DIRECTIONS FOR THIS TASK: The data below is to be output in full, unchanged.

--------------------

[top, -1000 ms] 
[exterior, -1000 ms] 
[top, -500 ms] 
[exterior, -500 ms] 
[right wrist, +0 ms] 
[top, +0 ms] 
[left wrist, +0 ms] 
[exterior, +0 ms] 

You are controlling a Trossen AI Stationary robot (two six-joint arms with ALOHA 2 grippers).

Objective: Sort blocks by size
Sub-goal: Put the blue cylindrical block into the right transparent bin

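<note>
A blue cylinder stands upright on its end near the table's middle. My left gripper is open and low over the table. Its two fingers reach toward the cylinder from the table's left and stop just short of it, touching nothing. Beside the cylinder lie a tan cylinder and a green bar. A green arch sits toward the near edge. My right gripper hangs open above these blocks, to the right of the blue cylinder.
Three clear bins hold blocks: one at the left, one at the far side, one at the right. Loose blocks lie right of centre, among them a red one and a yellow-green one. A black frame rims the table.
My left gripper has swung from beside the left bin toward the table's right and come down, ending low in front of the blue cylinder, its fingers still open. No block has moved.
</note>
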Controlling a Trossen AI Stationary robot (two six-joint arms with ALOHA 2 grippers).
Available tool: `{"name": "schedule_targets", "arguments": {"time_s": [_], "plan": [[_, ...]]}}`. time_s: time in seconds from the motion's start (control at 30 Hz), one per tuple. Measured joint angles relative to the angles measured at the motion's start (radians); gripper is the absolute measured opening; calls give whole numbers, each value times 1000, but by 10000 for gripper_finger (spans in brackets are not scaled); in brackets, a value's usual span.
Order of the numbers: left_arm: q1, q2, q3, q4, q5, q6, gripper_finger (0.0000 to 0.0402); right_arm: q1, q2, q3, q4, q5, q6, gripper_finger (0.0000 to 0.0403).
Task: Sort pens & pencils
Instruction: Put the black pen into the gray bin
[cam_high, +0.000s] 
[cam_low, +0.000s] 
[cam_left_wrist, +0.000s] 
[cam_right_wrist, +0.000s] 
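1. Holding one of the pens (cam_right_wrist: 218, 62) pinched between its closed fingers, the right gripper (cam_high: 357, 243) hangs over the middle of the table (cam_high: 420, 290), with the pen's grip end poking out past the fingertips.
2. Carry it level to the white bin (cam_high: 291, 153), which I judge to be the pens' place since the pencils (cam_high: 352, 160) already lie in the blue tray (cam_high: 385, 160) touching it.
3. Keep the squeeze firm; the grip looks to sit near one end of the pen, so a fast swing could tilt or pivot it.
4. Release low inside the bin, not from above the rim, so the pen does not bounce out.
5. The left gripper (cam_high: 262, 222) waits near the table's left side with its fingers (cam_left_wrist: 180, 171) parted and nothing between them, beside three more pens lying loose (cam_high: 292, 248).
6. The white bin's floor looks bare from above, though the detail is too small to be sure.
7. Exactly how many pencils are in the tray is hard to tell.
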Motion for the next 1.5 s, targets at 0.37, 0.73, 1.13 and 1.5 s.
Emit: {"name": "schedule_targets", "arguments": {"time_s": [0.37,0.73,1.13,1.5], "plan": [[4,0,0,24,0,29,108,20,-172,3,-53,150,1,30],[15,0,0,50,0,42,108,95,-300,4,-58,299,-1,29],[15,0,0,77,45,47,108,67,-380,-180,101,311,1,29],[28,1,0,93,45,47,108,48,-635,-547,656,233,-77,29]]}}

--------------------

ANSWER BOX:
[top, -1000 ms] 
[exterior, -1000 ms] 
[top, -500 ms] 
[exterior, -500 ms] 
[right wrist, +0 ms] 
[top, +0 ms] 
[left wrist, +0 ms] 
[exterior, +0 ms] 

You are controlling a Trossen AI Stationary robot (two six-joint arms with ALOHA 2 grippers).

Objective: Sort blocks by size
Sub-goal: Put the blue cylindrical block into the right transparent bin

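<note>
A blue cylinder stands upright on its end near the table's middle. My left gripper is open and low over the table. Its two fingers reach toward the cylinder from the table's left and stop just short of it, touching nothing. Beside the cylinder lie a tan cylinder and a green bar. A green arch sits toward the near edge. My right gripper hangs open above these blocks, to the right of the blue cylinder.
Three clear bins hold blocks: one at the left, one at the far side, one at the right. Loose blocks lie right of centre, among them a red one and a yellow-green one. A black frame rims the table.
My left gripper has swung from beside the left bin toward the table's right and come down, ending low in front of the blue cylinder, its fingers still open. No block has moved.
</note>
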Controlling a Trossen AI Stationary robot (two six-joint arms with ALOHA 2 grippers).
Available tool: `{"name": "schedule_targets", "arguments": {"time_s": [_], "plan": [[_, ...]]}}`. time_s: time in seconds from the motion's start (control at 30 Hz), one per tuple. Measured joint angles relative to the angles measured at the motion's start (radians); gripper is the absolute measured opening; calls give whole numbers, each value times 1000, but by 10000 for gripper_finger (spans in brackets are not scaled); in brackets, a value's usual span.
Order of the numbers: left_arm: q1, q2, q3, q4, q5, q6, gripper_finger (0.0000 to 0.0402); right_arm: q1, q2, q3, q4, q5, q6, gripper_finger (0.0000 to 0.0403).
Task: Sort pens & pencils
Instruction: Put the black pen into the gray bin
[cam_high, +0.000s] 
[cam_low, +0.000s] 
[cam_left_wrist, +0.000s] 
[cam_right_wrist, +0.000s] 
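1. Holding one of the pens (cam_right_wrist: 218, 62) pinched between its closed fingers, the right gripper (cam_high: 357, 243) hangs over the middle of the table (cam_high: 420, 290), with the pen's grip end poking out past the fingertips.
2. Carry it level to the white bin (cam_high: 291, 153), which I judge to be the pens' place since the pencils (cam_high: 352, 160) already lie in the blue tray (cam_high: 385, 160) touching it.
3. Keep the squeeze firm; the grip looks to sit near one end of the pen, so a fast swing could tilt or pivot it.
4. Release low inside the bin, not from above the rim, so the pen does not bounce out.
5. The left gripper (cam_high: 262, 222) waits near the table's left side with its fingers (cam_left_wrist: 180, 171) parted and nothing between them, beside three more pens lying loose (cam_high: 292, 248).
6. The white bin's floor looks bare from above, though the detail is too small to be sure.
7. Exactly how many pencils are in the tray is hard to tell.
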Motion for the next 1.5 s, targets at 0.37, 0.73, 1.13 and 1.5 s.
Emit: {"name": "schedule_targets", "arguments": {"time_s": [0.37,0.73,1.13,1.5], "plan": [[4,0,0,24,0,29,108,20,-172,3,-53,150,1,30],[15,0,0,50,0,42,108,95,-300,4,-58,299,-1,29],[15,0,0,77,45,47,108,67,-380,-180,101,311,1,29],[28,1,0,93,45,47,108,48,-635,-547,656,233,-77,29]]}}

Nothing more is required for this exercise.